Карл метался по кровати, не в силах вынести пытку, которая уже длилась месяц. Его, молодого художника, подающего большие надежды, как говорили светилы в Академии художеств Российской империи, мучила любовная лихорадка.
«Как хорошо, что я успел написать свой диплом. Иначе бы меня выгнали от этого страстного сумасбродства. Да ещё императору сообщили о случае с лучшим студентом, который уже готовится ехать в Рим».
Карл пытался сосредоточиться на зелени сада, который светился крупными каплями, как бриллиантами после дождя. Переливаясь в томном свете луны.
Рядом, на коврике, перед диваном лежал пойнтер. Изредка вздыхал и едва поворачивал свою породистую голову, прислушиваясь к ночному шуму за окном. Поднимал глаза и долго смотрел на хозяина.
Карл свесился с дивана и погладил друга. «Ну, Мураш! Поедем на перепелов и возьмём с собой Столыпина? Можно и Архангельского, если будет трезв. И не случится, у него, очередной интрижки с белошвейками. А они симпатичны.
Думаю, как художник, что есть закон: красота притягивает красоту! Вот Эмили Тимм. Пять танцев месяц назад и пропал».
Столыпин подъехал к окну и смотрелся картиной. Даже Карл залюбовался на бравого корнета. В окне, как в раме, «позировали» две молодые головы, полно дышащие жизнью и красками: коня и мужчины.
«Серёжа! Придержи Ладана и сам не двигайся, я сейчас вас набросаю». Повернул кресло к окну и схватил карандаш с бумагой. И рисовал. Ну, гений!
Все его хлопоты, которые растянулись на целый год, были приятны и приближали день свадьбы. Которая должна быть, непременно, в Риге. Так хотел отец Эмилии, когда ещё в Петербурге, ходил по диагонали зала, смотрел на свои глянцевые сапоги. И говорил, как декламировал.
«Милостивый сударь! Вы мне ничего не говорите. Я, как бургомистр, хочу, чтобы мой город разделил счастье отца. Мы проедем парадной процессией по главным улицам в десятках экипажах. И нам будут все аплодировать. Это будет и мой триумф!».
Карл помнил тот день свадьбы - в каждой минуте. Венчание. Проезд. Восторг горожан. Сотни гостей в городской ратуше. И трубачи, одетые, словно средневековые рыцари, и на рослых конях.
Они трубили старому городу, казалось, новую жизнь после этой свадьбы. А потом? Было страшное потрясение, что невеста не девушка.
И он стоял у жаркого камина. «Эмили, как это возможно?!». Она, со слезами на глазах, пила вино.

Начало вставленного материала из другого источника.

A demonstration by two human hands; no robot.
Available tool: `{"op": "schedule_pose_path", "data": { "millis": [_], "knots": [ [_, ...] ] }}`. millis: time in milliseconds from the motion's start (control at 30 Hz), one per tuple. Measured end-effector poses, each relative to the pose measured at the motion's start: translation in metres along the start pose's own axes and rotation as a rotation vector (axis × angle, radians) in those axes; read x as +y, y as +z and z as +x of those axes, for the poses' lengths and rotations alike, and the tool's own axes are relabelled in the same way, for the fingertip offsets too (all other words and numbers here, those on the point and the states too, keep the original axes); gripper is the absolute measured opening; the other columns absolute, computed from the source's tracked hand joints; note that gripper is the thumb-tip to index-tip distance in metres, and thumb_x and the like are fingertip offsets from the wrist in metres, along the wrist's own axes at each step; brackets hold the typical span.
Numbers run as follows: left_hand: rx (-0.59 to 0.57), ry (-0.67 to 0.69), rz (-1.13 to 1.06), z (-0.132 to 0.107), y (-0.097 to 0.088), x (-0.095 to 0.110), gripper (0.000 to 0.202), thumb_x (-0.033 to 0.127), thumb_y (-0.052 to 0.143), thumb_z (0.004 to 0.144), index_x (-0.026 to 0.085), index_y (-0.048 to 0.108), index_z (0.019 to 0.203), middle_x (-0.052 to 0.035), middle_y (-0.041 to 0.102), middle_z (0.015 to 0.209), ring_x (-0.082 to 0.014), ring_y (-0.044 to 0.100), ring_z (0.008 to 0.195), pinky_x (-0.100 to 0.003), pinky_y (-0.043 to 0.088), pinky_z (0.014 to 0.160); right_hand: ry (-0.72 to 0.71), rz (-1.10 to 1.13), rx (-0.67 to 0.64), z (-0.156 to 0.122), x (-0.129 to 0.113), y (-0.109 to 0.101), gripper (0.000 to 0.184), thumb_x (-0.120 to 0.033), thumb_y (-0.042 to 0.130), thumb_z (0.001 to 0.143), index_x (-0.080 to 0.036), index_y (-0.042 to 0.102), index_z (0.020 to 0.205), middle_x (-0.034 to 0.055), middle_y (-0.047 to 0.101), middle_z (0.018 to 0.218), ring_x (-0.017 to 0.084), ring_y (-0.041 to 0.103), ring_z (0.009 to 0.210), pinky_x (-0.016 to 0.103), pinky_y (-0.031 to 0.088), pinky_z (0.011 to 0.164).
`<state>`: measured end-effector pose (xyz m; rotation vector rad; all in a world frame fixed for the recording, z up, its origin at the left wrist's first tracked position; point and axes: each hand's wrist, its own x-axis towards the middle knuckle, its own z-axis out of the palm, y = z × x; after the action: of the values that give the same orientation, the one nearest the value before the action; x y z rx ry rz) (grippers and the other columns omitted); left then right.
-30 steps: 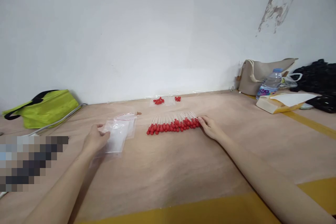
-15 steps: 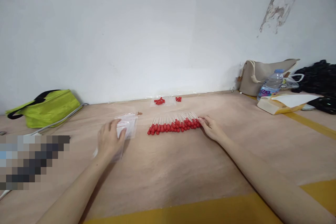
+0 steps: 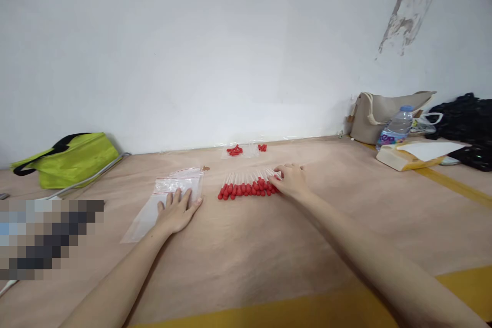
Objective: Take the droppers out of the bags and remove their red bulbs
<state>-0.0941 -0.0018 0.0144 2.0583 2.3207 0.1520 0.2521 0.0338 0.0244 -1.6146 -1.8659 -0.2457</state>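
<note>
A row of clear droppers with red bulbs (image 3: 246,187) lies on the tan tabletop. My right hand (image 3: 290,180) rests on the right end of that row, its fingers curled over several droppers. Whether it grips any is unclear. To the left, my left hand (image 3: 177,212) lies flat with fingers spread on a stack of clear zip bags (image 3: 165,197) with red seal strips.
Two small bags with red bulbs (image 3: 243,150) lie near the wall. A lime green bag (image 3: 67,159) sits far left. At the right stand a beige tote (image 3: 384,113), a water bottle (image 3: 395,127), a yellow packet with paper (image 3: 413,155) and black items (image 3: 469,123).
My left hand put the lifted bag down and now presses flat on the bags. My right hand slid left from the row's right end onto the droppers.
</note>
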Motion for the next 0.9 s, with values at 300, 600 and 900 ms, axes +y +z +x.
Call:
{"op": "schedule_pose_path", "data": {
  "millis": [300,600,900],
  "knots": [
    [0.235,0.168,0.102,0.000,-0.002,0.003,0.060,0.058,0.028,0.082,0.023,0.041,0.128,-0.0141,0.031,0.139,-0.0335,0.020,0.130,-0.055,0.016,0.099,0.017,0.022,-0.045,0.002,-0.005,0.008,0.022,-0.033,0.052,0.072,-0.021,0.066,0.084,0.0049,0.065,0.068,0.022,0.054,0.077,0.037,0.030,0.075],
    [0.559,0.389,-0.105,-0.019,-0.019,0.025,0.038,0.042,0.038,0.084,0.018,0.061,0.103,-0.0123,0.053,0.117,-0.0266,0.044,0.113,-0.042,0.030,0.098,0.156,0.358,0.138,-0.007,-0.009,-0.006,0.026,-0.032,0.045,0.078,-0.018,0.061,0.093,0.0041,0.063,0.068,0.019,0.056,0.069,0.033,0.038,0.069],
    [-0.185,0.402,-1.180,-0.062,0.010,0.131,0.047,0.050,0.040,0.083,0.015,0.057,0.110,-0.0097,0.061,0.105,-0.0205,0.056,0.096,-0.033,0.047,0.078,0.240,1.121,-0.032,-0.069,-0.055,0.001,0.037,-0.042,0.052,0.078,-0.018,0.046,0.106,0.0013,0.061,0.065,0.016,0.058,0.060,0.028,0.045,0.056]
  ]
}}
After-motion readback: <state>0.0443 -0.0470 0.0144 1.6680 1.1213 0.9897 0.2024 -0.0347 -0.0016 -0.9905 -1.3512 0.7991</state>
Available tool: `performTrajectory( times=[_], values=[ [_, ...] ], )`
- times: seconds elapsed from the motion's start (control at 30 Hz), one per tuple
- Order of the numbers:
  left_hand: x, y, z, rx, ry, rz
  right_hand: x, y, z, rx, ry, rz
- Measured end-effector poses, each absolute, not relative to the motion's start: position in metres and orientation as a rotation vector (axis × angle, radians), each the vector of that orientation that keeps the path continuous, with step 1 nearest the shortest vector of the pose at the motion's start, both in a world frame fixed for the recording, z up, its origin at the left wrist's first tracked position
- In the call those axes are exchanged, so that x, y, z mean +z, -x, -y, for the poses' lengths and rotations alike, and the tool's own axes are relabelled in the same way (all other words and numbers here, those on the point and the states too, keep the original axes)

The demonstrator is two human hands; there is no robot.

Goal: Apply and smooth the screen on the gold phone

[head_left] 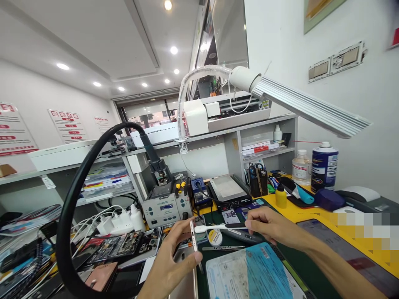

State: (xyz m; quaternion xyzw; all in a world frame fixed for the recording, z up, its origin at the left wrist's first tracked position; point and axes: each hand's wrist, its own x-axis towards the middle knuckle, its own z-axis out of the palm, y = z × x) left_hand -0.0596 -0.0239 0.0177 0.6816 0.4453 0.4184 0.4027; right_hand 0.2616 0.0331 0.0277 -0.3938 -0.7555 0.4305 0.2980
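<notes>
My left hand grips a slim phone on its edge, thumb on one side and fingers behind it, low in the centre. My right hand pinches the thin handle of a white swab-like tool whose padded tip points left, close to the phone's upper end. Both hands hover over a dark green work mat. A light blue worn pad lies just below the hands.
A thick black hose loops at the left. A grey soldering station, a heating plate, bottles, chargers and opened phones crowd the bench. A long lamp arm hangs overhead at right.
</notes>
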Motion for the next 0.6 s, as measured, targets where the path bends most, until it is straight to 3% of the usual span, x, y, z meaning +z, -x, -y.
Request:
performTrajectory(
  times=[0.6],
  values=[
    [0.0178,0.0585,0.0243,1.080,-1.714,-1.093,0.0308,-0.2631,-0.0324,1.122,1.050,2.008]
  ],
)
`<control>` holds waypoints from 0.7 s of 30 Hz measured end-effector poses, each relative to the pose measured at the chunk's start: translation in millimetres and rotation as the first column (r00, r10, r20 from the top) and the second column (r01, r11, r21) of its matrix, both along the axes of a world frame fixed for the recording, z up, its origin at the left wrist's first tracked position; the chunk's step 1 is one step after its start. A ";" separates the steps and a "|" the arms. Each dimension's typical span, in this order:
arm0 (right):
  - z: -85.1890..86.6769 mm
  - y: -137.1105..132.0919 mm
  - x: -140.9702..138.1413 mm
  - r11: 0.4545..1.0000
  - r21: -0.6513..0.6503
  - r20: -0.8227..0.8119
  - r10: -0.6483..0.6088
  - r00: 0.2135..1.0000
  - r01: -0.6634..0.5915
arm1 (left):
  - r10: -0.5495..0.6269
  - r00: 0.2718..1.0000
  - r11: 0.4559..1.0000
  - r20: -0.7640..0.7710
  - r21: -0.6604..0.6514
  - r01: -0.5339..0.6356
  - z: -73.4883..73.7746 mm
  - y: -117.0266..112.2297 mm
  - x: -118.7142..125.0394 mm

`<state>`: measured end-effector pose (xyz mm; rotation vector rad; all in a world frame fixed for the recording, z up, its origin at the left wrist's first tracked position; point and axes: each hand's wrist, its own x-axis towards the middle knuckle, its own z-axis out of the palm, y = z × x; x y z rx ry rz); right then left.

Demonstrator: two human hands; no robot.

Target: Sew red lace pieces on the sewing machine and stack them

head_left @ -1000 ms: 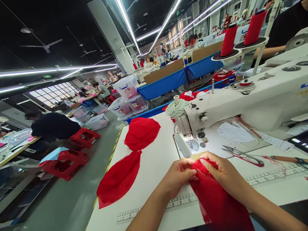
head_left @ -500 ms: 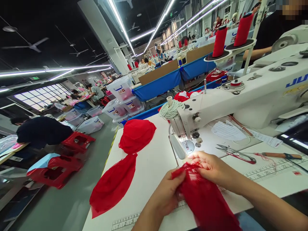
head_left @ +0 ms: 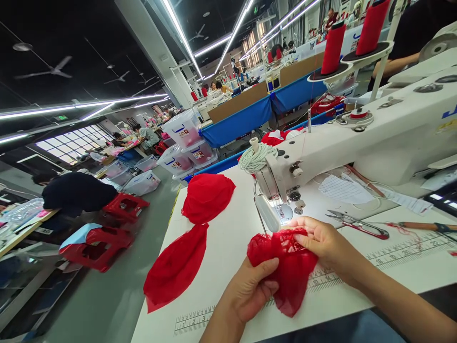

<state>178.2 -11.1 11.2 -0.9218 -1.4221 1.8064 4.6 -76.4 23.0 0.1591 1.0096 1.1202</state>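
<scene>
At the needle plate | your left hand (head_left: 250, 290) and right hand (head_left: 323, 243) both pinch the red lace piece (head_left: 285, 267) | loose mesh, apparently unaligned, could snag under the sewing machine (head_left: 357, 143).

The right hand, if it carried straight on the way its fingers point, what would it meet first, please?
The right hand points left, fingers on the red lace piece, so that comes first, with the left hand gripping it just below. Beyond lies bare table, then probably the red fabric pieces, though depth is unclear.

Left hand (head_left: 252, 286) palm-up, thumb pinching; right hand (head_left: 323, 243) fingers curled, gripping; forearms converge from lower right.
</scene>
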 end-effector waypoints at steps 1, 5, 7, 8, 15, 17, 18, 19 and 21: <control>2.8 -1.2 -1.7 0.994 -0.107 -0.115 -0.002 0.993 -0.011 | 0.034 0.999 0.999 -0.009 -0.004 -0.034 0.3 2.1 1.0; 4.6 -8.4 -5.5 0.959 -0.283 -0.283 -0.065 0.957 -0.018 | 0.165 0.985 0.986 -0.058 0.035 -0.163 1.5 12.0 0.0; 0.4 -11.2 -6.1 0.967 -0.249 -0.237 -0.119 0.964 0.058 | 0.167 0.983 0.985 -0.076 0.060 -0.163 1.3 14.1 -1.4; -2.0 -12.1 -6.3 0.969 -0.227 -0.208 -0.145 0.967 0.097 | 0.167 0.983 0.984 -0.079 0.078 -0.161 0.9 14.2 -2.0; -9.4 -14.9 -7.9 0.978 -0.115 -0.158 -0.191 0.969 0.174 | 0.162 0.981 0.964 -0.110 0.232 -0.133 -4.5 12.0 -1.9; -10.0 -15.5 -7.1 0.979 -0.096 -0.156 -0.193 0.969 0.179 | 0.164 0.979 0.962 -0.121 0.239 -0.132 -4.9 13.1 -1.7; -10.4 -15.6 -6.5 0.980 -0.091 -0.150 -0.189 0.970 0.177 | 0.163 0.979 0.962 -0.124 0.240 -0.130 -5.0 13.9 -1.4; -10.8 -15.6 -5.9 0.982 -0.086 -0.142 -0.180 0.973 0.169 | 0.161 0.979 0.962 -0.126 0.240 -0.128 -5.2 14.7 -0.8; -11.9 -15.3 -5.0 0.987 -0.071 -0.138 -0.153 0.979 0.144 | 0.156 0.980 0.962 -0.124 0.246 -0.122 -5.6 15.5 1.1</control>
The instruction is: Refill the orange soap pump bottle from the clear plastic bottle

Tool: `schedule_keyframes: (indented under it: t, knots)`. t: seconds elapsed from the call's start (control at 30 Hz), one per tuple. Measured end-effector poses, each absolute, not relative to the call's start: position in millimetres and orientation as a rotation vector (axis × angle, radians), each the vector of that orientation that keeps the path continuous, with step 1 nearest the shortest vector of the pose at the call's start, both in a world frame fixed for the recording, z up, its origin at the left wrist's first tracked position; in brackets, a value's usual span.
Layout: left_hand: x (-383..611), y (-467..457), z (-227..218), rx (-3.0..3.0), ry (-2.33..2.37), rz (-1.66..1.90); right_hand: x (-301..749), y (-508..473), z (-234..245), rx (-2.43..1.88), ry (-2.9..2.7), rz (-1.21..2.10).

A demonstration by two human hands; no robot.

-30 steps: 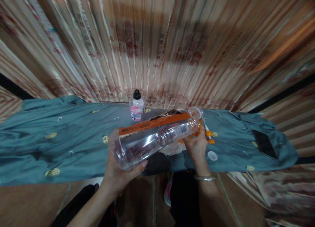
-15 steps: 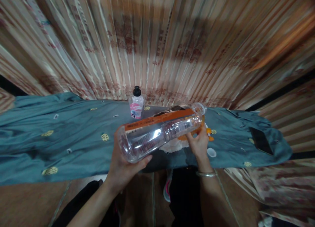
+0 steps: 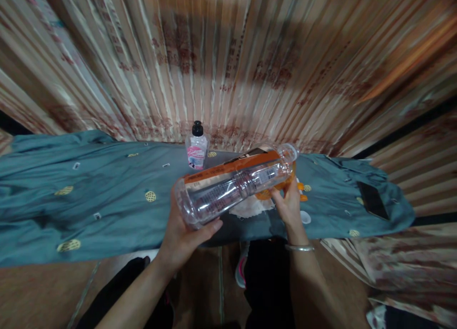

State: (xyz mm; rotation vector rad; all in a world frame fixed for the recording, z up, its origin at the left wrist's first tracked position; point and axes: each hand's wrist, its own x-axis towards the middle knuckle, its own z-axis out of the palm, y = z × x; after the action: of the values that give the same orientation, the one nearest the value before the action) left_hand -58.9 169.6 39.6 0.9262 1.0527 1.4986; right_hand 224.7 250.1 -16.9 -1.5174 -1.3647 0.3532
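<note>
A clear plastic bottle with an orange and black label lies nearly flat in the air, its open neck pointing up and right. My left hand is wrapped round its base. My right hand grips it near the neck, with an orange object behind the fingers that I cannot make out. A white cap lies on the blue-green cloth just right of that hand. A small bottle with a black cap and pink label stands upright behind the big bottle.
The cloth covers a long table in front of a striped curtain. A dark phone lies at the cloth's right end. A white crumpled thing sits under the bottle. My legs and a shoe show below the table edge.
The bottle and both hands have shifted slightly up and away in the picture. The grips are unchanged.
</note>
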Motion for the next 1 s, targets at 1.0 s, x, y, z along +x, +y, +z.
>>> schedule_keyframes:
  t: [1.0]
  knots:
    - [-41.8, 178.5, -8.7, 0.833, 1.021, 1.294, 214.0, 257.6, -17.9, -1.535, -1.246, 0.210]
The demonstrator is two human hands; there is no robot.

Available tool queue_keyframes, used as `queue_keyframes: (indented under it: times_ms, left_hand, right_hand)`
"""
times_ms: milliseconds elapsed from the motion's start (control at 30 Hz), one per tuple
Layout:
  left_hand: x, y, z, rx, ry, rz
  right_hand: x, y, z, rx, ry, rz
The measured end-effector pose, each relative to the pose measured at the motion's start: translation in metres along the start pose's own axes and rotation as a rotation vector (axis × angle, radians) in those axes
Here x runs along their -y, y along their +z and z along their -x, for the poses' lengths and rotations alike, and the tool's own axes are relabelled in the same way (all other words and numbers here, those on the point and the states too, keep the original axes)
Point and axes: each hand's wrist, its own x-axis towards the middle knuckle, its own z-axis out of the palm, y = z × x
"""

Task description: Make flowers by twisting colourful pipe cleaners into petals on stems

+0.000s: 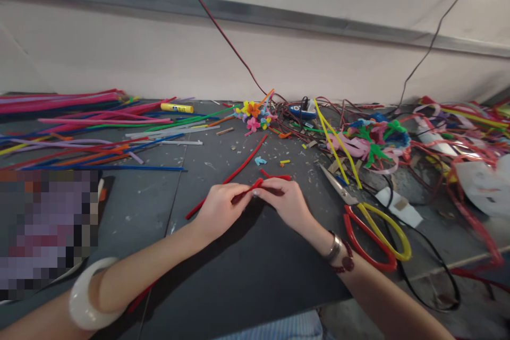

Потом осушив до дна, повернула голову, и отчеканила:
«Да, Карл! Это трагедия всей моей жизни. Родной отец сделал меня женщиной и живёт со мной с 15 лет каждую неделю. А тебе - уже выбирать».
Медовый месяц был проведён в Риге. Молодые не поехали по Европе. Зачем смешить людей? Карл сразу принял решение о разводе.
Утехой была Юленька Самойлова, которая кружила ему голову ещё в Риме. Он, в восторге, называл её Итальянкой. Ей это нравилось. Так она подписывала письма к нему.
Когда был последний день медового месяца пришло новое письмо. Там, было - всё нежно:
«Брют! Предательство жены, это не повод уходить к монахам. Поверь, что в жизни так много прекрасных и умных женщин, которых ты ещё не встретил, не написал, не переспал, не надышался и не увековечил - на своих холстах.
А если же ты это не сотворишь, то никто и не узнает, что они жили на этой земле и радовали лучших мужчин эпохи. Билет - в Италию. Твоя Юленька ждёт. Итальянка жаждет ночей!».